*Problem requirements*. Only lines containing "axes" are wanted from the data below. Copy those lines.

*Given records*.

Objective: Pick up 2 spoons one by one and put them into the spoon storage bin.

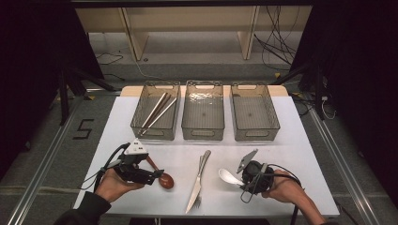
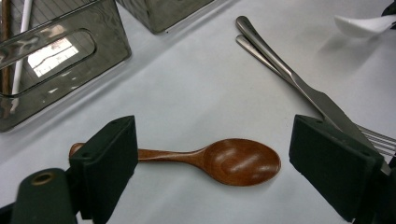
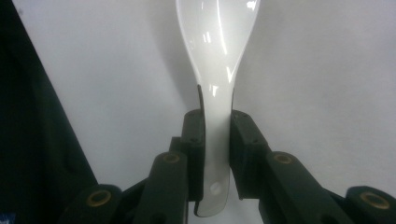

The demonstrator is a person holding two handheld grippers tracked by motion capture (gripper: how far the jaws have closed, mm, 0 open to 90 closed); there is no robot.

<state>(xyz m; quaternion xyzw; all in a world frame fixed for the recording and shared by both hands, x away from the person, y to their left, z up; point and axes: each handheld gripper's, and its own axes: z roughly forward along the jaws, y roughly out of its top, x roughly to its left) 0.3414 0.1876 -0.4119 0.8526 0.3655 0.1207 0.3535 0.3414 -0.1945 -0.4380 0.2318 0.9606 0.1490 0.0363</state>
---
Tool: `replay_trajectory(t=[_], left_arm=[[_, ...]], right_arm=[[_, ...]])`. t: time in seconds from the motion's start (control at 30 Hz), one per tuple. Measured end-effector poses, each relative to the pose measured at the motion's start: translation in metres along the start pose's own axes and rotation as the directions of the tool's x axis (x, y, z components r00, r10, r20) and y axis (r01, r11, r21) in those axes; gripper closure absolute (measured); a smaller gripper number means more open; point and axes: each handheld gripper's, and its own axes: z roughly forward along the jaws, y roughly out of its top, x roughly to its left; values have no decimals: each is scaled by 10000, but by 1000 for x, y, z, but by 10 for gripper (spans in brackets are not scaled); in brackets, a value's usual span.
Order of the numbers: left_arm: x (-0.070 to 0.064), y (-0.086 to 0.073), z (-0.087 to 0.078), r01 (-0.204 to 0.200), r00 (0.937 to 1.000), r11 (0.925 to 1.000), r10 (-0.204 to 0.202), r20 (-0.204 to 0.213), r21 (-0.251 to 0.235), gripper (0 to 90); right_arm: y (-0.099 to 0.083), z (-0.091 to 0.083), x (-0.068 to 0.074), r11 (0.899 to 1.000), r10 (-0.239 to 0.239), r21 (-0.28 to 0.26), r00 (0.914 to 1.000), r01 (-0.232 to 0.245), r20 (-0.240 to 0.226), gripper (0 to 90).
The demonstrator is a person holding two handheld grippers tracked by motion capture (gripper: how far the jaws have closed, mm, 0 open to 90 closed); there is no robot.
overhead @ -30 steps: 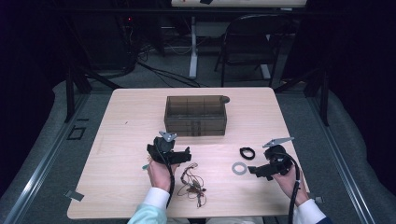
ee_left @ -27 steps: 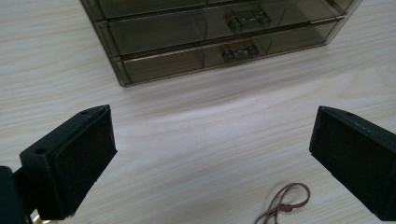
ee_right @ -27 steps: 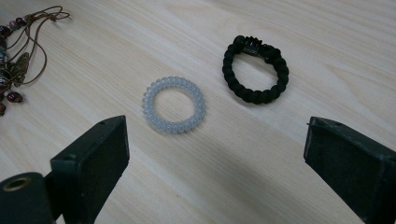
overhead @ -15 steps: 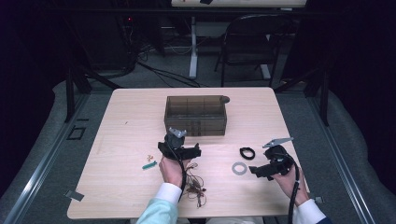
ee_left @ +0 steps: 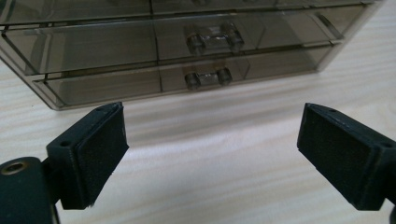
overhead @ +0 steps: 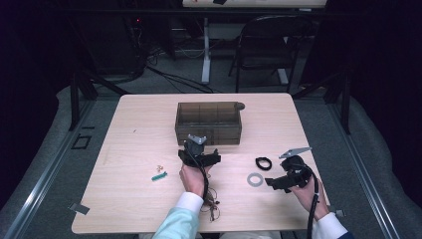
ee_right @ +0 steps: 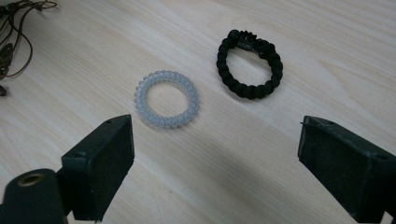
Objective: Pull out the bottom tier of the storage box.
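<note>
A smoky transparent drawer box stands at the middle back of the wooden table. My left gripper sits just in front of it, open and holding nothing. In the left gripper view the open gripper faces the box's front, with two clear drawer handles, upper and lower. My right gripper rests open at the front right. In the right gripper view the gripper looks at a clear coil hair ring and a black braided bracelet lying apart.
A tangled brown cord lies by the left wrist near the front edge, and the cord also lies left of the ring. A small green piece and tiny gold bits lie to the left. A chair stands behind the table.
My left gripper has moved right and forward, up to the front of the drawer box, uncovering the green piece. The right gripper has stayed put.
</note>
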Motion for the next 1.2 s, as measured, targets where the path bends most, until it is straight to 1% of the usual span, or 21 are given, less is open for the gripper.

*Solution to this task*.
<state>(xyz m; quaternion xyzw; all in a world frame fixed for the recording and shared by both hands, x away from the person, y to their left, z up; point and axes: each handheld gripper's, and its own axes: z roughly forward along the jaws, y roughly out of its top, x roughly to its left) 0.3414 0.1876 -0.4119 0.8526 0.3655 0.1207 0.3535 0.3414 -0.1945 -0.4380 0.2318 0.9606 0.1490 0.0363</state>
Tool: `replay_trajectory(t=[_], left_arm=[[_, ...]], right_arm=[[_, ...]])`. t: time in seconds from the motion's start (control at 30 Hz), one per tuple. Measured end-effector poses, each relative to the pose measured at the motion's start: translation in metres along the start pose's own axes and rotation as the directions of the tool's x axis (x, y, z components r00, r10, r20) and y axis (r01, r11, r21) in those axes; gripper closure absolute (measured); a smaller gripper number means more open; point and axes: each handheld gripper's, and its own axes: z roughly forward along the jaws, y roughly out of its top, x roughly to its left; values have no decimals: each is scaled by 10000, but by 1000 for x, y, z, but by 10 for gripper (spans in brackets are not scaled); in brackets, a value's usual span.

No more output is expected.